Race tactic: You should retain a copy of completed MSP questionnaires in your files or online for 10 years.

4. Avoid submitting a claim to Medicare without providing the other insurer’s information.
Medicare may erroneously pay the claim as primary if it meets all Medicare requirements, including coverage and medical necessity guidelines.

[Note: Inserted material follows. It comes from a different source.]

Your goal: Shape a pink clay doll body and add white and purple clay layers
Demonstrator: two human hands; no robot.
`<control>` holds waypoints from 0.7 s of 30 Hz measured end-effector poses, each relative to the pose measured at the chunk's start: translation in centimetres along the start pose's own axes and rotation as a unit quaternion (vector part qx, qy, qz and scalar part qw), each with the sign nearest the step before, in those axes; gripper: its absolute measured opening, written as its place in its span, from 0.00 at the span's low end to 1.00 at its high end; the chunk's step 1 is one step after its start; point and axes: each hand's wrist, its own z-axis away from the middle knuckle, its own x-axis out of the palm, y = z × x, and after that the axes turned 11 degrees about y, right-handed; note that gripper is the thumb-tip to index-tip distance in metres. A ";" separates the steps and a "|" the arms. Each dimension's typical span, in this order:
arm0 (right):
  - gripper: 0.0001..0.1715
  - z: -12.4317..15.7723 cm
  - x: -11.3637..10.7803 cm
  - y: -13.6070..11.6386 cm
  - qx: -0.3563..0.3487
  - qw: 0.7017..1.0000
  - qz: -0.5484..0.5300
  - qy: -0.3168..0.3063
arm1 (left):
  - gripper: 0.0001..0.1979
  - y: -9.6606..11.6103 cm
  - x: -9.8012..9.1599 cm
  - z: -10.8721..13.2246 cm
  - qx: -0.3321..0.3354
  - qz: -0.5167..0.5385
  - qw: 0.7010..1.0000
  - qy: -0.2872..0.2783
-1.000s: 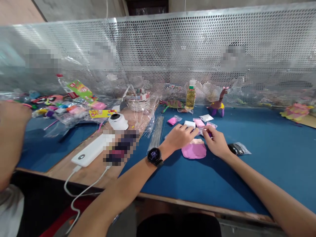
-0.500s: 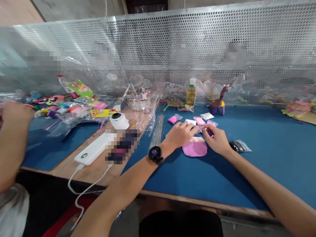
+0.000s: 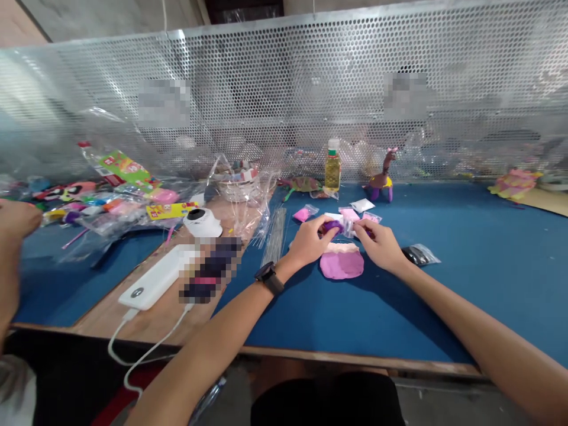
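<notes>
My left hand (image 3: 309,241) and my right hand (image 3: 378,244) meet over the blue mat, each pinching one end of a small clear bag of purple clay (image 3: 341,227). Purple clay shows at my left fingertips. Just below the hands a flat pink clay slab (image 3: 341,264) with a paler piece on its far edge lies on the mat. Small bags of pink clay (image 3: 303,214) and white clay (image 3: 362,205) sit just beyond the hands. A dark watch is on my left wrist.
A black bag (image 3: 418,254) lies right of my right hand. A bundle of thin wires (image 3: 275,235), a white power bank (image 3: 157,277), an oil bottle (image 3: 332,165) and a purple clay figure (image 3: 382,179) stand around. Another person's hand (image 3: 15,219) is at the far left.
Both hands have lifted slightly off the small bags and now pull at the purple clay bag between them. The view has shifted a little to the right.
</notes>
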 end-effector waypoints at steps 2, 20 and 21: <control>0.20 0.0 -0.1 -0.2 0.005 1.000 -0.009 -0.005 | 0.10 -0.3 0.2 -0.1 -0.048 0.064 0.997 0.005; 0.12 -1.0 -0.5 1.1 -0.077 0.994 0.072 -0.012 | 0.22 -2.0 -0.1 -0.7 -0.185 0.264 0.939 -0.117; 0.12 -1.0 -0.6 1.1 -0.078 0.994 0.071 -0.018 | 0.23 -2.0 -0.2 -0.7 -0.182 0.256 0.941 -0.126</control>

However, if the beneficiary’s Medicare record in HETS indicates that another insurer should have paid primary to Medicare, Medicare will deny the claim, unless it may rightly pay conditionally.

5. Avoid the penalties to failure to filing correct and accurate claims with Medicare.
Medicare can fine providers, physicians, and other suppliers up to $2,000 for knowingly, willfully, and repeatedly providing inaccurate information related to the existence of other health insurance or coverage.

MSP is a serious matter you should carefully address BEFORE you file a claim. By following these five steps you will be in good shape to cross the collection finish line successfully and in good time.

[1] The term "Medicare Secondary Payer" is sometimes confused with Medicare supplement. A Medicare supplement (Medigap) policy is a private health insurance policy designed specifically to fill in some of the "gaps" in Medicare's coverage when Medicare is the primary payer. Medicare supplement policies typically pay for expenses that Medicare does not pay because of deductible or coinsurance amounts or other limits under the Medicare program.

[2] Medicare Secondary Payer (MSP) Manual, Chapter 3 - MSP Provider, Physician, and Other, Supplier Billing Requirements, 20.2.1 - Admission Questions to Ask Medicare Beneficiaries.